Как ни суров и груб был отец, но будучи мастером на все руки – больше по необходимости, чем по душе – он сумел вложить в меня множество умений. У нас в клети была оборудована отличная столярная мастерская с огромным, во всю стену, верстаком и множеством столярных инструментов.
…Нет, нельзя писателю писать автобиографию. Хочется писать подробно, а рамки официального документа не позволяют этого. И я стою у окна, и растревоженный памятью весь там… в столярной мастерской, которой уже десятка два лет как и в природе-то не существует, и меня волнует тот далёкий смолистый запах стружки, призабыто радует гладко отфугованная доска, я вспоминаю мимоходные похвалы отца и раздражённые подзатыльники; вспоминаю и то, что благодаря этой мастерской, у меня всегда были лучшие, чем у других пацанов, луки (самострелы и арбалеты), мечи, ружья. Впрочем, когда гонишь на потоке грабли на продажу – это уже не удовольствие, а рядовая нудная работа.
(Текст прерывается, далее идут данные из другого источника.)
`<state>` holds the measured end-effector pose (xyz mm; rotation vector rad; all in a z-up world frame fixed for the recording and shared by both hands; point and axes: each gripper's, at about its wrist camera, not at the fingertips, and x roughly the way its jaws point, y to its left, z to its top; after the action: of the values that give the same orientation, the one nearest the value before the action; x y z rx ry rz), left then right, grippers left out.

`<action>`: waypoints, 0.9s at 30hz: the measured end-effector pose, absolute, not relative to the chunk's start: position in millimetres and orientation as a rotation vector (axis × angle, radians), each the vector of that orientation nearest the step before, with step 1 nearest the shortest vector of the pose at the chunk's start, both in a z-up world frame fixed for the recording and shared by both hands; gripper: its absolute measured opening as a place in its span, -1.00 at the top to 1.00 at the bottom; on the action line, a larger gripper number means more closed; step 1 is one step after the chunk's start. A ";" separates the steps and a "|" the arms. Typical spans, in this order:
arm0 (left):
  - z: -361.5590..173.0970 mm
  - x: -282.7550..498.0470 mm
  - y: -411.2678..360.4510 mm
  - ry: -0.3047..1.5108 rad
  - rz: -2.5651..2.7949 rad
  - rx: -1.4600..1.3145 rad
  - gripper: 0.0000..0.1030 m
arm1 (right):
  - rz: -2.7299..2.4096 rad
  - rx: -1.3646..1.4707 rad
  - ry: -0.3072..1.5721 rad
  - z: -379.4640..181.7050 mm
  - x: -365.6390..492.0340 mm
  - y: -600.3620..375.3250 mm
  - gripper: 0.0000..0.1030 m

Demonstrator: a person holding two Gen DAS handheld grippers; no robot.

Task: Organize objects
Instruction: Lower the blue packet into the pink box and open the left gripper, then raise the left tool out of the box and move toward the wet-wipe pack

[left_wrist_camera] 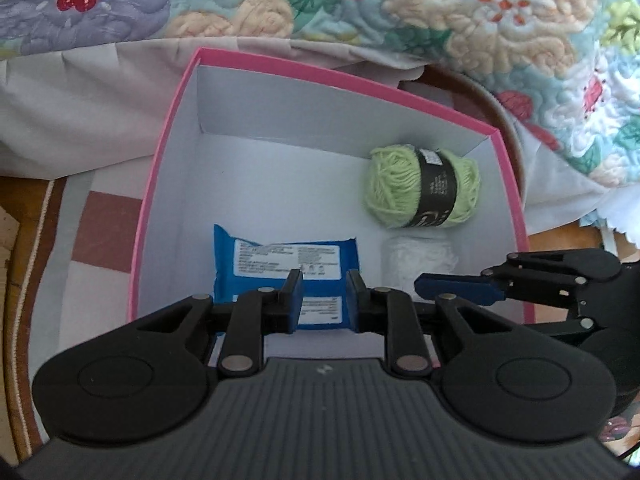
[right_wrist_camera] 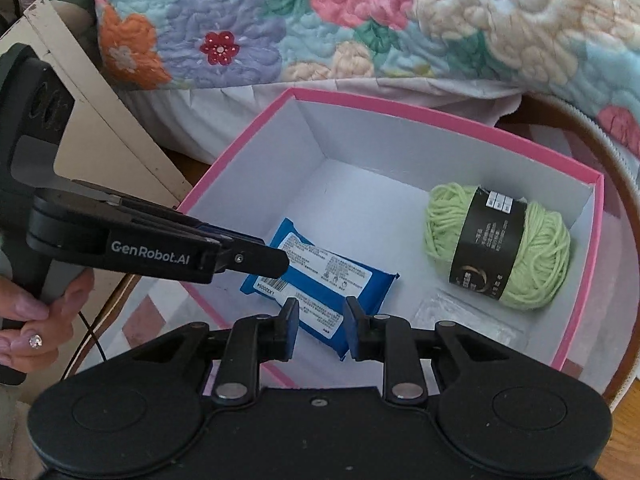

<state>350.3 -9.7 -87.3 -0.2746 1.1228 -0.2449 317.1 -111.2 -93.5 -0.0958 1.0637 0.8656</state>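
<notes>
A pink box (left_wrist_camera: 168,168) with a white inside, which also shows in the right wrist view (right_wrist_camera: 400,114), holds a blue wipes pack (left_wrist_camera: 256,258) (right_wrist_camera: 340,280), a green yarn ball with a black band (left_wrist_camera: 424,186) (right_wrist_camera: 500,248) and a clear wrapped white packet (left_wrist_camera: 418,260) (right_wrist_camera: 468,316). My left gripper (left_wrist_camera: 322,300) hangs open and empty above the wipes pack at the box's near edge. My right gripper (right_wrist_camera: 320,326) is open and empty above the same pack. Each gripper shows from the side in the other's view (left_wrist_camera: 460,286) (right_wrist_camera: 256,254).
A floral quilt (left_wrist_camera: 360,8) (right_wrist_camera: 360,20) hangs over the far side behind the box. The box stands on a checked cloth (left_wrist_camera: 100,232) over a round wooden table (right_wrist_camera: 624,216). A beige board (right_wrist_camera: 92,120) leans at the left. A hand (right_wrist_camera: 36,320) holds the left gripper's handle.
</notes>
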 end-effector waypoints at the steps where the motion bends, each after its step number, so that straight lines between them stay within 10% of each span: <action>1: -85.7 348.0 -9.0 1.120 -0.242 -0.274 0.60 | 0.863 -0.099 1.059 -92.9 315.2 -112.9 0.42; 20: -17.0 286.1 15.7 1.084 -0.210 -0.203 0.52 | 0.820 -0.156 0.946 -21.5 235.0 -116.1 0.31; 27: 8.7 256.6 14.6 1.049 -0.217 -0.096 0.17 | 0.805 -0.187 0.898 12.5 206.0 -121.9 0.26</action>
<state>256.6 14.6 8.7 -0.0964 1.0492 -0.2172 206.0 -121.9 12.5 -0.1869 0.8977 0.8049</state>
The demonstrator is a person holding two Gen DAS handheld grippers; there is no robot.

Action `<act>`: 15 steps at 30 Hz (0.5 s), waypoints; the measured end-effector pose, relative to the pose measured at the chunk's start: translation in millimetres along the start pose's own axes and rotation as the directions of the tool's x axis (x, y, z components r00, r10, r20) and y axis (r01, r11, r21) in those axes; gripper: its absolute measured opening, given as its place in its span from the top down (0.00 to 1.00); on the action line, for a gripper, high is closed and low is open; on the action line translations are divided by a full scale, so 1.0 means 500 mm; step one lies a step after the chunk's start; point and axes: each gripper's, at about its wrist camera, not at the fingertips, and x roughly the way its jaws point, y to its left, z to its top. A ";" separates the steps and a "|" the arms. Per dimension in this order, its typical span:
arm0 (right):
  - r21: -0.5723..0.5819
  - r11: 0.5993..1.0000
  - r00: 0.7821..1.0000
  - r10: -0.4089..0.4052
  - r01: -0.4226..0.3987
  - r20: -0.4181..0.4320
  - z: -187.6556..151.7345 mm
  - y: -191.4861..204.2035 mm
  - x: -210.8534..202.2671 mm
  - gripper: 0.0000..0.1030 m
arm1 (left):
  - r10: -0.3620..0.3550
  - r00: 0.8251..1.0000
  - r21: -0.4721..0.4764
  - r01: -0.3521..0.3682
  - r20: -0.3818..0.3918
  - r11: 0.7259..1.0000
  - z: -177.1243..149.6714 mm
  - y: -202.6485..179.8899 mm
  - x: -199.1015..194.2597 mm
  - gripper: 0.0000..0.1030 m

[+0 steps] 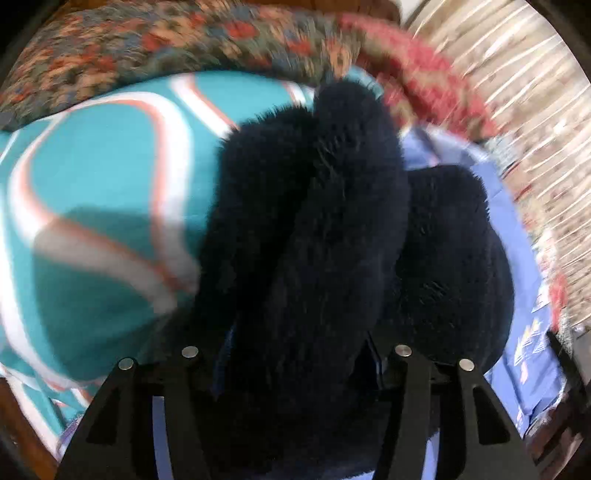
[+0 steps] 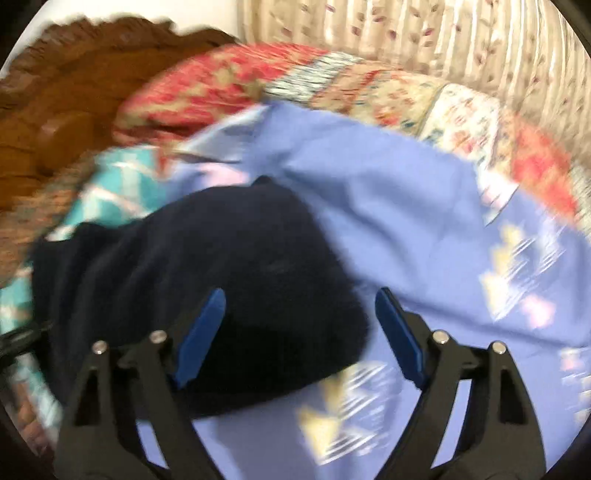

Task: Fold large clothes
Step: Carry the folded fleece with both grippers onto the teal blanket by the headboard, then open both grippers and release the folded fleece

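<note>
A dark navy fleece garment (image 1: pixel 325 229) lies bunched on the bed and fills the space between my left gripper's jaws (image 1: pixel 295 354). The fabric hides the left fingertips, so I cannot tell whether they clamp it. In the right wrist view the same garment (image 2: pixel 207 280) lies in a heap at the left. My right gripper (image 2: pixel 299 310) is open, its blue pads (image 2: pixel 201 336) wide apart. The left pad overlaps the garment's edge; the right one is over the sheet.
A periwinkle sheet with pale triangle prints (image 2: pixel 406 206) covers the bed. A teal cloth with white and orange curves (image 1: pixel 99 206) lies at the left. A floral quilt (image 2: pixel 229 74), a carved wooden headboard (image 2: pixel 66 92) and a striped curtain (image 2: pixel 443 33) stand behind. Both views are motion-blurred.
</note>
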 end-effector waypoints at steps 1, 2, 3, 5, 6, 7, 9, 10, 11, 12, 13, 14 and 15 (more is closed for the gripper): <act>-0.030 1.000 1.000 0.007 -0.007 -0.003 -0.020 0.013 -0.008 0.21 | 0.007 1.000 0.012 -0.007 0.029 1.000 -0.012 0.001 -0.015 0.27; -0.066 0.997 0.999 0.031 -0.033 -0.021 -0.060 0.023 -0.021 0.21 | 0.006 0.999 0.024 -0.007 0.051 1.000 -0.027 0.003 -0.032 0.27; -0.078 0.996 0.998 0.049 -0.052 -0.036 -0.090 0.047 -0.043 0.21 | 0.003 0.997 0.035 -0.006 0.076 0.999 -0.038 0.011 -0.056 0.27; -0.073 0.993 0.992 0.092 -0.098 -0.082 -0.158 0.065 -0.072 0.21 | 0.022 0.992 0.048 -0.028 0.128 0.998 -0.063 0.013 -0.107 0.27; -0.054 0.990 0.986 0.123 -0.129 -0.111 -0.195 0.071 -0.089 0.21 | 0.041 0.986 0.059 -0.051 0.163 0.997 -0.081 0.009 -0.137 0.27; -0.028 0.988 0.979 0.149 -0.154 -0.139 -0.228 0.075 -0.103 0.21 | 0.059 0.981 0.072 -0.074 0.185 0.995 -0.092 0.014 -0.161 0.27; 0.017 0.983 0.967 0.185 -0.185 -0.173 -0.281 0.087 -0.123 0.21 | 0.086 0.973 0.107 -0.111 0.215 0.988 -0.125 -0.008 -0.201 0.27; 0.035 0.980 0.963 0.197 -0.193 -0.183 -0.306 0.087 -0.139 0.21 | 0.087 0.971 0.126 -0.117 0.222 0.985 -0.151 -0.007 -0.222 0.27; 0.056 0.979 0.959 0.204 -0.197 -0.198 -0.329 0.088 -0.157 0.21 | 0.095 0.971 0.158 -0.131 0.219 0.979 -0.181 -0.018 -0.243 0.27; 0.073 0.977 0.954 0.214 -0.203 -0.210 -0.349 0.090 -0.173 0.21 | 0.107 0.972 0.182 -0.146 0.211 0.972 -0.193 -0.021 -0.247 0.27; 0.084 0.975 0.951 0.222 -0.208 -0.215 -0.368 0.095 -0.188 0.21 | 0.114 0.972 0.208 -0.157 0.204 0.965 -0.219 -0.022 -0.261 0.27; 0.095 0.974 0.950 0.223 -0.206 -0.221 -0.382 0.096 -0.205 0.21 | 0.116 0.973 0.235 -0.163 0.200 0.958 -0.249 -0.032 -0.273 0.27; 0.101 0.975 0.949 0.219 -0.200 -0.227 -0.394 0.097 -0.223 0.21 | 0.120 0.973 0.267 -0.171 0.196 0.948 -0.289 -0.042 -0.289 0.27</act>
Но я благодарен отцу за ту нелёгкую науку. Всё оттуда осталось со мною навсегда, и я до сих пор умею любую крестьянскую работу: могу срубить дом, выкопать колодец и посадить в него осиновый сруб, сделать рамы, стол, табуретку, улей, особенно люблю косить траву.
Как ни матерился и ни лупцевал меня отец, двух дел я так и не смог освоить. Отец был до безрассудства жесток и страшен в гневе, и теперь я понимаю, что у него просто не хватило терпения преодолеть мою бестолковость. А не научился я хорошо плести лапти и распахивать картошку. В лаптях я не освоил завершение, пятку, она всегда получалась у меня кособокой, и за это «прегрешенье» мой неудачный лапоть с вложенной в него деревянной колодкой не раз прохаживался по моей спине. Я хорошо пахал на лошадях, хорошо запахивал картошку при посадке, но вот при копке вывернуть пласт так, как это виртуозно делал отец, чтобы вся картошка была наверху и было легко копать – не научился.
Я слыл5 поэтом все три года и в семилетке6, куда мы ходили в соседнюю деревню за пять километров, и в Алексеевской средней школе7, куда мы ходили за восемь километров. Редкая стенная газета – классная или общешкольная – выходила без моих стихов. Вспоминается забавный случай из 8-го класса. В параллельном со мною классе учился ныне известный в республике и, на мой взгляд, очень талантливый художник Алевтин Ведерников. Мы с ним были редакторами своих классных газет (а я, кроме того, и редактором общешкольной), и вот на конкурсе классных газет жюри не смогло отдать предпочтение ни его газете, ни моей. Жюри отметило, что Аликова газета лучше по оформлению, а моя по содержанию, и обеим газетам было присуждено первое место. Я в подарок получил коробку акварельных красок, в то время остродефицитных, а Алик – томик рассказов И. А. Бунина. Как ни желанны мне были краски, я всё же обменялся ими с Аликом на книгу Бунина. И теперь, по прошествии почти четверти века, я бы проделал тоже самое с превеликим удовольствием второй раз. Каждому своё…
В школе я учился хорошо. Я был способный, и мог бы быть круглым отличником, если бы учиться мне не мешали книги. Отчаянное, неистребимое пристрастие к чтению и до сих пор здорово мешает мне целеустремлённо делать какое-либо длительное дело. Тогда же, в детстве и юности, книги были счастливой отдушиной в нелёгкой жизни, уводили в иные миры, будили воображение, мечтательность. Но чтение не было у нас в семье поощряемым делом, считалось пустым времяпрепровождением, и поскольку читать приходилось, как правило, в ущерб какой-либо работе, то за радость общения с книгой часто приходилось расплачиваться собственными боками.